Docker Compose Redis Cluster: Standalone, Sentinel & Cluster Modes
Docker Compose reference: Redis Cluster
TL;DR
- Bottom line: Redis offers three deployment modes in Docker Compose -- Standalone (simplest), Sentinel (HA with automatic failover), and Cluster (sharding + HA) -- choose based on data size, availability needs, and whether you need horizontal write scaling.
- Key tool/command:
redis-cli --cluster create node1:6379 node2:6379 node3:6379 node4:6379 node5:6379 node6:6379 --cluster-replicas 1 - Watch out for: Docker's default bridge network breaks Redis Cluster node discovery -- use a user-defined bridge network with
cluster-announce-ipor host networking. - Works with: Redis 7.0+ (recommended 7.4+), Docker Compose v2, Docker Engine 20.10+. All examples use
redis:7.4-alpine.
Constraints
- Redis Cluster requires a MINIMUM of 3 master nodes -- fewer masters cannot form a quorum for failover
- Both the data port (default 6379) AND cluster bus port (data port + 10000) MUST be accessible between all nodes
- Redis Cluster does NOT support NATted environments by default -- use host networking or cluster-announce-ip/port directives
- NEVER use the default Docker bridge network for Redis Cluster -- use a user-defined bridge or host networking
- cluster-config-file (nodes.conf) MUST persist across container restarts via Docker volumes
- Multi-key operations (MGET, MSET, transactions) only work on keys in the same hash slot -- use hash tags {tag} to co-locate
Quick Reference
Redis Deployment Modes
| Mode | Nodes | HA | Sharding | Max Data | Write Scaling | Use Case |
|---|---|---|---|---|---|---|
| Standalone | 1 | No | No | Single node RAM | No | Dev, testing, caching |
| Replication | 1 master + N replicas | Manual failover | No | Single node RAM | Read-only replicas | Read scaling, backups |
| Sentinel | 1 master + N replicas + 3 sentinels | Auto failover | No | Single node RAM | No | Production HA, <100GB |
| Cluster | 3+ masters + replicas | Auto failover | Yes (16384 hash slots) | Aggregate RAM | Yes | Production, >100GB, high throughput |
Docker Compose Service Configuration
| Service | Image | Ports | Volumes | Key Config |
|---|---|---|---|---|
| Redis Standalone | redis:7.4-alpine | 6379:6379 | redis-data:/data | appendonly yes |
| Redis Master (Sentinel) | redis:7.4-alpine | 6379:6379 | master-data:/data | appendonly yes |
| Redis Replica (Sentinel) | redis:7.4-alpine | 6380:6379 | replica-data:/data | --replicaof master 6379 |
| Redis Sentinel | redis:7.4-alpine | 26379:26379 | sentinel-data:/data | sentinel monitor mymaster master 6379 2 |
| Redis Cluster Node | redis:7.4-alpine | 6371-6376:6379 | node-N-data:/data | cluster-enabled yes |
Persistence Modes
| Strategy | Config | Data Loss Risk | Performance | Recommended For |
|---|---|---|---|---|
| None | Default | Total on restart | Fastest | Cache-only |
| RDB only | save 60 1000 | Minutes between snapshots | Fast | Backups, cache with recovery |
| AOF everysec | appendonly yes, appendfsync everysec | ~1 second | Good | Most production workloads |
| AOF always | appendonly yes, appendfsync always | None | Slow | Financial/critical data |
| RDB + AOF | Both enabled | ~1 second | Good | PostgreSQL-level durability |
Decision Tree
START: What do you need from Redis?
├── Just a cache for development/testing?

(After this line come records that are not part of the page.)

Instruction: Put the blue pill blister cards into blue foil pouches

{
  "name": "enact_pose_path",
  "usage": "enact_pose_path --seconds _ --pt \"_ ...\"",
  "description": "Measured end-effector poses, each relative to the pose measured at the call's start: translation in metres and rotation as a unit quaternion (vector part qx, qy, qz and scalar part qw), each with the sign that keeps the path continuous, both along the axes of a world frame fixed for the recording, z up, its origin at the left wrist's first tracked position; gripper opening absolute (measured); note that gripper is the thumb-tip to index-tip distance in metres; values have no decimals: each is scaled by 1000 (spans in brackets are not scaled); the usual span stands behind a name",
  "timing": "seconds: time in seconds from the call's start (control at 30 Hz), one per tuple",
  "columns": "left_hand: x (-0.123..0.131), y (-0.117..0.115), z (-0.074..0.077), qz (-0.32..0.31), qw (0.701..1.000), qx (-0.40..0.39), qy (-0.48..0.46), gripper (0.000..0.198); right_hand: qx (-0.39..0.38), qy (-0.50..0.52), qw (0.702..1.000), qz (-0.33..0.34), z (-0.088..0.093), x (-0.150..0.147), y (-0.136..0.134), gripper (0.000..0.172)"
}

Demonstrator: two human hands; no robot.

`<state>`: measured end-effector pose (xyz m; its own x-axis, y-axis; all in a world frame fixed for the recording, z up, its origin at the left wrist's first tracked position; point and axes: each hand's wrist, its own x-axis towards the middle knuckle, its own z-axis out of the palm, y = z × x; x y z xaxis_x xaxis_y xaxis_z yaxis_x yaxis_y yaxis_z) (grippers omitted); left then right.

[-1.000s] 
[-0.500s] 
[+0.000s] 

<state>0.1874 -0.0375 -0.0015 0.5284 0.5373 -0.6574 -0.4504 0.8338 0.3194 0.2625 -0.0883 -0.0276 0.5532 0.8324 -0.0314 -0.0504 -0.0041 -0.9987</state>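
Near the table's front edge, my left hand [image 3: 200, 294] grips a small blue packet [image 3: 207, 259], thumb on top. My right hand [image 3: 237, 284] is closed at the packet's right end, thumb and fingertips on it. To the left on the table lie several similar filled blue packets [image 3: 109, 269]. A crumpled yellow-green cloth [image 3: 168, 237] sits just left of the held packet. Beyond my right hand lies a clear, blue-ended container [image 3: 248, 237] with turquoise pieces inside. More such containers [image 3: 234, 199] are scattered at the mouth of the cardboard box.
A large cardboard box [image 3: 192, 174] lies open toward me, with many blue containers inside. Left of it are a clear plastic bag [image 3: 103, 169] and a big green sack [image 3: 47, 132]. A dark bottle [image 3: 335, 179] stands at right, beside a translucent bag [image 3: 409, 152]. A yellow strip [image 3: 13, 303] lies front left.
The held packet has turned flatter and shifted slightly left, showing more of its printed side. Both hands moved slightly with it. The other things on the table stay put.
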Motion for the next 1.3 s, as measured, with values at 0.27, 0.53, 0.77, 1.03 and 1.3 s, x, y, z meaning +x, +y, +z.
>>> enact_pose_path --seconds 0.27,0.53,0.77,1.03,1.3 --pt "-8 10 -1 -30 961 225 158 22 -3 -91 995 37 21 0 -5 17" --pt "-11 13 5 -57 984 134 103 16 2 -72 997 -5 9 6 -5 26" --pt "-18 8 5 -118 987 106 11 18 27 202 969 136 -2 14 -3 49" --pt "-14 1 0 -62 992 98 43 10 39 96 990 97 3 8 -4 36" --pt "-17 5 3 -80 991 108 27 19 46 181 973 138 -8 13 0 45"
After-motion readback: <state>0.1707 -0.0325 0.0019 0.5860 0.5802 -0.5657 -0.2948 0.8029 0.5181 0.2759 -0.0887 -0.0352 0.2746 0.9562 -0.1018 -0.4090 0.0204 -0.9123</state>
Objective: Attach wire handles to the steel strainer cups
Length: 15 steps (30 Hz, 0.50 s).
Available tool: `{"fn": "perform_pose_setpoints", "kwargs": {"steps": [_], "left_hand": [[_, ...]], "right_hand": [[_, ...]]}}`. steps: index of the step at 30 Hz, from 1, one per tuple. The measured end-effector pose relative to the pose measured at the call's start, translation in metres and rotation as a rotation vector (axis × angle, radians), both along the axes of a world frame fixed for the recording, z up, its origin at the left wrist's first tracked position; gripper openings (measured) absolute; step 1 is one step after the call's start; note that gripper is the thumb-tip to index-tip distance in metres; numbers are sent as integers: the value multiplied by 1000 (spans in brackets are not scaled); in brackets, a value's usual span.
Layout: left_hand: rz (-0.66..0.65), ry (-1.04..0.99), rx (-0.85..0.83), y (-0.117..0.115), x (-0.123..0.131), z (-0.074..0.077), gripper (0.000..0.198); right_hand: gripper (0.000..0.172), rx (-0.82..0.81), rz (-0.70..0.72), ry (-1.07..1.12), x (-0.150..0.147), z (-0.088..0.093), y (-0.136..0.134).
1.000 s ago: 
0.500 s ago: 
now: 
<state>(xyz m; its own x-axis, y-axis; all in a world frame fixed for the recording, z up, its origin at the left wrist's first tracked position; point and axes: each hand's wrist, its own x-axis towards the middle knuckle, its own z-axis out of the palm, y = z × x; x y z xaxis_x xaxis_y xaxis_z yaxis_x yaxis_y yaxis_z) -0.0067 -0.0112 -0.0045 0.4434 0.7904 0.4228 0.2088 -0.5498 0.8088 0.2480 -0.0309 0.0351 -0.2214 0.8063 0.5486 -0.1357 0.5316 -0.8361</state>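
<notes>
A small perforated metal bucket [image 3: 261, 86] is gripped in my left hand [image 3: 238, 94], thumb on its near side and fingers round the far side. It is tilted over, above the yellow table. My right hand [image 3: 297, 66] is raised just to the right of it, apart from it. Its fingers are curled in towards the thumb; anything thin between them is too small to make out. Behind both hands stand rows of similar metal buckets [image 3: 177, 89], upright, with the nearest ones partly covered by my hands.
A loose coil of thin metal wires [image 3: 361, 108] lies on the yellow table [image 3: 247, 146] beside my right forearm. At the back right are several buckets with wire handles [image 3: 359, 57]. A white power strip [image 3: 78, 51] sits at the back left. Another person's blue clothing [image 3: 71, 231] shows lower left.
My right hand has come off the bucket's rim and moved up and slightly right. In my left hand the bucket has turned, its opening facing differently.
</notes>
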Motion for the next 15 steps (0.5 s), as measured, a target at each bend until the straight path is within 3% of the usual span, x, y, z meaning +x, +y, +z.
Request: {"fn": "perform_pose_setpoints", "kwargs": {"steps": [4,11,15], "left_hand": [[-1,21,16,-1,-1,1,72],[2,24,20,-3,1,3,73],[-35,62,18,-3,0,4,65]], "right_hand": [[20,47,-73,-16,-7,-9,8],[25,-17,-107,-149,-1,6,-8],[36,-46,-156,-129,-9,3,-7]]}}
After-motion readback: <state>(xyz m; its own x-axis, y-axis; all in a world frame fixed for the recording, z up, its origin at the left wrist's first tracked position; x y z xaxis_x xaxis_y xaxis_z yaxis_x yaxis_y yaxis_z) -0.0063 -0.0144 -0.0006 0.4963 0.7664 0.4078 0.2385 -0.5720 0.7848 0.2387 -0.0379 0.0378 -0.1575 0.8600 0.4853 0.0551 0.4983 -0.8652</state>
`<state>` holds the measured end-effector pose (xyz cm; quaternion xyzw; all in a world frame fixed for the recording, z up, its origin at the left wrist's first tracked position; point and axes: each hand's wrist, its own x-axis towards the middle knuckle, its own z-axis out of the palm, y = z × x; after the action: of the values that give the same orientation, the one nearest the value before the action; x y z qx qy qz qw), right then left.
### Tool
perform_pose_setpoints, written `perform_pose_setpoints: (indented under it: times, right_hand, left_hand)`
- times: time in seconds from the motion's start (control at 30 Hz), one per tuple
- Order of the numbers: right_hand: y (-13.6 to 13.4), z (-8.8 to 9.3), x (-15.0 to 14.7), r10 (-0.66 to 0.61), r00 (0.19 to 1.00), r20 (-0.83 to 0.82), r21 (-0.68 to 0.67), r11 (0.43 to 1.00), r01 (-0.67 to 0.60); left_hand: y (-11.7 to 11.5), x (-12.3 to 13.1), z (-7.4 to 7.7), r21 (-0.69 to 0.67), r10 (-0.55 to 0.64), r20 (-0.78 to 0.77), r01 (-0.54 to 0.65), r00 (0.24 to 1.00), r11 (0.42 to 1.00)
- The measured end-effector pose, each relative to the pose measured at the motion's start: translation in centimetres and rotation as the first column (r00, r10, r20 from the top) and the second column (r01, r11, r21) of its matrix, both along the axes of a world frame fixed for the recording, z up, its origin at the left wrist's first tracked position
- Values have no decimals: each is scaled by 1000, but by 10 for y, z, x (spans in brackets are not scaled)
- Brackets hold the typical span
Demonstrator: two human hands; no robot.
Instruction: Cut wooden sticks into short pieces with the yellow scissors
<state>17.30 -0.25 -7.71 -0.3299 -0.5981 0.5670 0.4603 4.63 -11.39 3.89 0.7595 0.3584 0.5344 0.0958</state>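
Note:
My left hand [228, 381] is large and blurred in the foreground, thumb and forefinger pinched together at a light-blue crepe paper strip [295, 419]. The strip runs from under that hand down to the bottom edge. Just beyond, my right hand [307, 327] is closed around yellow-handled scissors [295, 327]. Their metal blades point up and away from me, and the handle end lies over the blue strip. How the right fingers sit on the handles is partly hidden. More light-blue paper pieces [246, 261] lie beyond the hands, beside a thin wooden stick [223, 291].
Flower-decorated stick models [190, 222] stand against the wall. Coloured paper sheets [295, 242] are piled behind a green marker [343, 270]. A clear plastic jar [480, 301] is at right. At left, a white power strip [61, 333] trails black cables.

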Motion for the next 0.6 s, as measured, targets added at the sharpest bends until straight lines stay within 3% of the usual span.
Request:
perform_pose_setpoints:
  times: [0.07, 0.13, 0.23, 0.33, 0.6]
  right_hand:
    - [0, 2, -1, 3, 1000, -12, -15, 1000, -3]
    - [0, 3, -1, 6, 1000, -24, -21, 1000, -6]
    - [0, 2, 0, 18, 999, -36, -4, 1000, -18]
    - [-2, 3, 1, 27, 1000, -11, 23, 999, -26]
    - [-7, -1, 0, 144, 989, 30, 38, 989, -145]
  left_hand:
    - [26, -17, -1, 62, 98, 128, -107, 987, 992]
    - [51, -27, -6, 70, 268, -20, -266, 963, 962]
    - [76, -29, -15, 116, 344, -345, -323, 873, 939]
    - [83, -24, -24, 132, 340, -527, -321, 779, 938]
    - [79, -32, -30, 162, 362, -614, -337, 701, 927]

│ ├── YES → Use Standalone mode (1 container, simplest setup)
│ └── NO ↓
├── Need high availability (auto-failover)?
│ ├── YES ↓
│ │ ├── Data fits in single node RAM (<100GB)?
│ │ │ ├── YES → Use Sentinel mode (1 master + 2 replicas + 3 sentinels)
│ │ │ └── NO ↓
│ │ └── Need to shard data or scale writes?
│ │ ├── YES → Use Cluster mode (6+ nodes: 3 masters + 3 replicas)
│ │ └── NO → Use Sentinel mode
│ └── NO ↓
├── Need read scaling only?
│ ├── YES → Use Replication (1 master + N replicas, no Sentinel)
│ └── NO ↓
└── DEFAULT → Start with Standalone, add Sentinel when uptime matters
Step-by-Step Guide
1. Set up Redis Standalone with Docker Compose
The simplest mode: a single Redis instance with optional persistence. Ideal for development and testing. [src4]
# docker-compose.yml -- Redis Standalone
services:
redis:
image: redis:7.4-alpine
container_name: redis-standalone
ports:
- "6379:6379"
volumes:
- redis-data:/data
command: >
redis-server
--appendonly yes
--appendfsync everysec
--save 60 1000
--maxmemory 256mb
--maxmemory-policy allkeys-lru
healthcheck:
test: ["CMD", "redis-cli", "ping"]
interval: 10s
timeout: 5s
retries: 3
volumes:
redis-data:
Verify: docker compose up -d && docker exec redis-standalone redis-cli ping → expected: PONG
2. Set up Redis Sentinel for high availability
Sentinel monitors a master and its replicas, automatically promoting a replica if the master fails. Minimum: 1 master + 2 replicas + 3 sentinels. [src3]
# sentinel.conf
sentinel monitor mymaster redis-master 6379 2
sentinel down-after-milliseconds mymaster 5000
sentinel failover-timeout mymaster 10000
sentinel parallel-syncs mymaster 1
sentinel resolve-hostnames yes
Full script: docker-compose-sentinel.yml (53 lines)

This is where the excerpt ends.